Repeat the entire listing exactly. Omit all pictures.

════

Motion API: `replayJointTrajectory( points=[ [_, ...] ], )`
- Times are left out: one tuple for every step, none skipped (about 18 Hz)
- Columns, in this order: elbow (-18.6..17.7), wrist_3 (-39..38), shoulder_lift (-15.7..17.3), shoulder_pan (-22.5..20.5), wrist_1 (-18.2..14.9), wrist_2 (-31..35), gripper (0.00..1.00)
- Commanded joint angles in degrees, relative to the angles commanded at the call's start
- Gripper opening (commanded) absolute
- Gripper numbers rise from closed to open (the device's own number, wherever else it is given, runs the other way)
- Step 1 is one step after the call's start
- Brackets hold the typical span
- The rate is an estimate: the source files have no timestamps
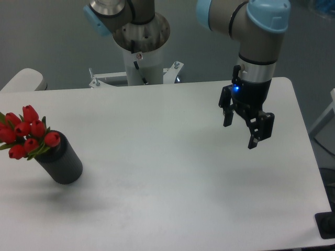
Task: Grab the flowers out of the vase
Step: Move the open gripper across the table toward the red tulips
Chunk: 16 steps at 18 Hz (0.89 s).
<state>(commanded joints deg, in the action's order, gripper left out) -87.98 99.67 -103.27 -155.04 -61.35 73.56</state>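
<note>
The flowers (25, 132), a bunch of red tulip buds with green leaves, stand in the vase (63, 161), a dark grey-black cylinder at the table's left side. The stems are hidden inside the vase. My gripper (240, 134) hangs above the right part of the table, far to the right of the vase. Its two black fingers are spread apart and hold nothing.
The white table (167, 198) has its right edge close to the gripper. The arm's base column (140, 57) stands behind the table's far edge. A pale rounded object (23, 79) sits at the far left corner. A black fitting (327, 225) is at the lower right.
</note>
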Motion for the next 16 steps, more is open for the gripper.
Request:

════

_Reply:_
Motion API: `replayJointTrajectory( points=[ [_, ...] ], )`
- Times are left out: one tuple for every step, none skipped (about 18 Hz)
- Columns, in this order: elbow (-18.6..17.7), wrist_3 (-39..38), shoulder_lift (-15.7..17.3), shoulder_pan (-22.5..20.5), wrist_1 (-18.2..14.9), wrist_2 (-31..35), gripper (0.00..1.00)
- Commanded joint angles in degrees, relative to the angles commanded at the call's start
- Gripper opening (commanded) absolute
- Gripper numbers rise from closed to open (the device's own number, wherever else it is given, runs the other way)
- Step 1 is one step after the call's start
- Brackets hold the typical span
- The rate is an estimate: the source files have no timestamps
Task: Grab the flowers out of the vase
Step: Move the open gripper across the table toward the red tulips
Chunk: 16 steps at 18 Hz (0.89 s).
<state>(commanded joints deg, in the action's order, gripper left out) -87.98 99.67 -103.27 -155.04 -61.35 73.56</state>
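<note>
The flowers (25, 132), a bunch of red tulip buds with green leaves, stand in the vase (63, 161), a dark grey-black cylinder at the table's left side. The stems are hidden inside the vase. My gripper (240, 134) hangs above the right part of the table, far to the right of the vase. Its two black fingers are spread apart and hold nothing.
The white table (167, 198) has its right edge close to the gripper. The arm's base column (140, 57) stands behind the table's far edge. A pale rounded object (23, 79) sits at the far left corner. A black fitting (327, 225) is at the lower right.
</note>
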Motion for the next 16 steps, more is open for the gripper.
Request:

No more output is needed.